## Task goal
Would you repeat each line below exactly, without the pictures?

## Data extract
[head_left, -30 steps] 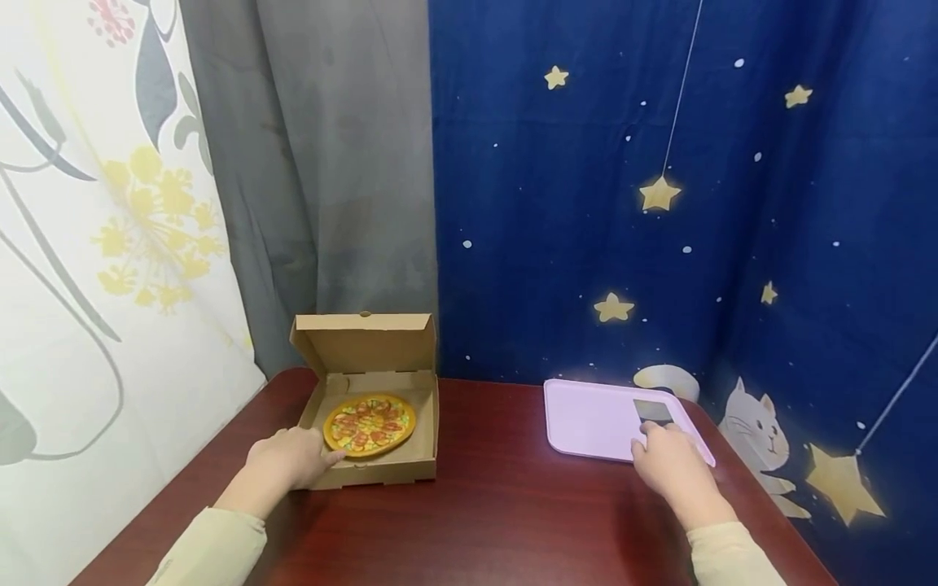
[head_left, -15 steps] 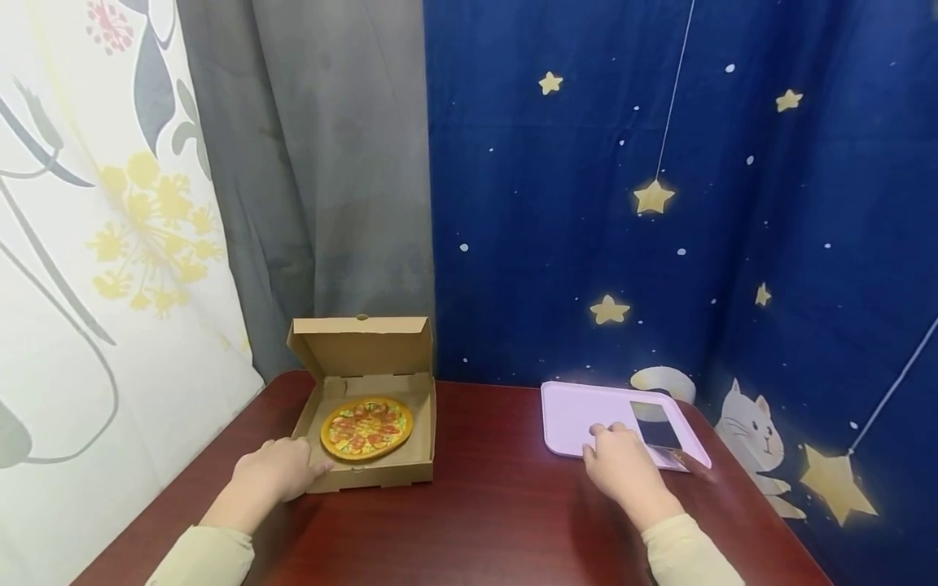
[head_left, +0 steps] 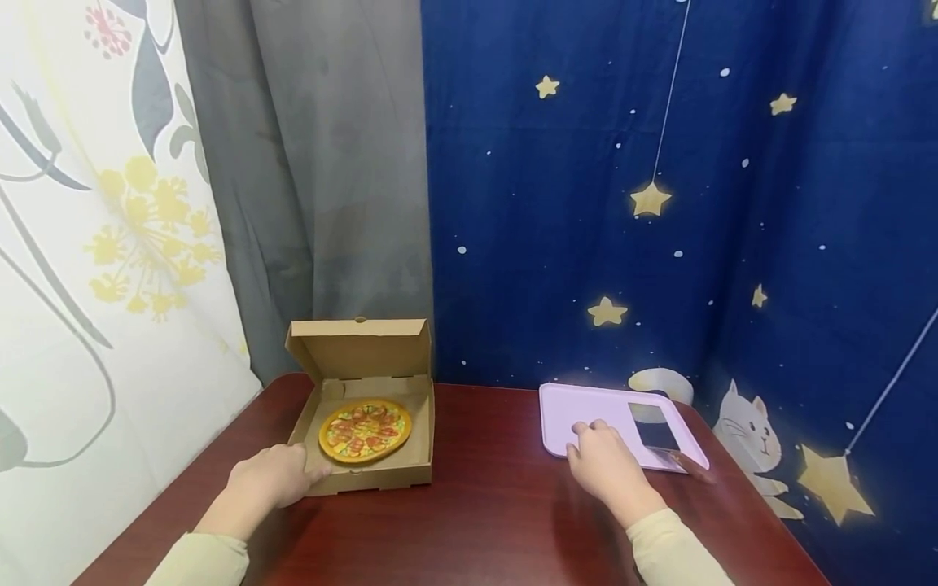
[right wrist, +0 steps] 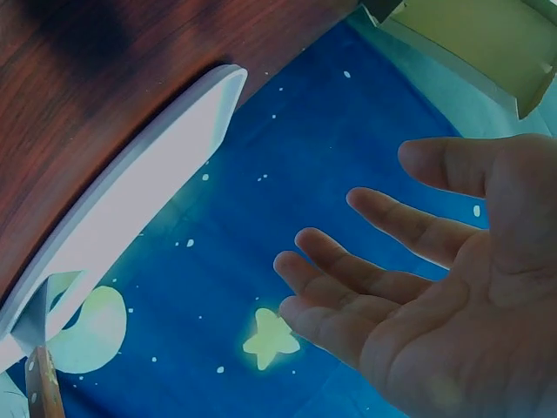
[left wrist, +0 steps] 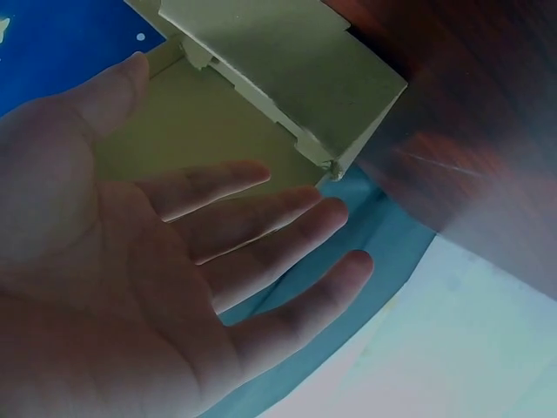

## Answer to the problem
[head_left, -30 steps] 
[head_left, -15 steps] 
[head_left, +0 steps] 
[right wrist, +0 steps] 
[left wrist, +0 steps] 

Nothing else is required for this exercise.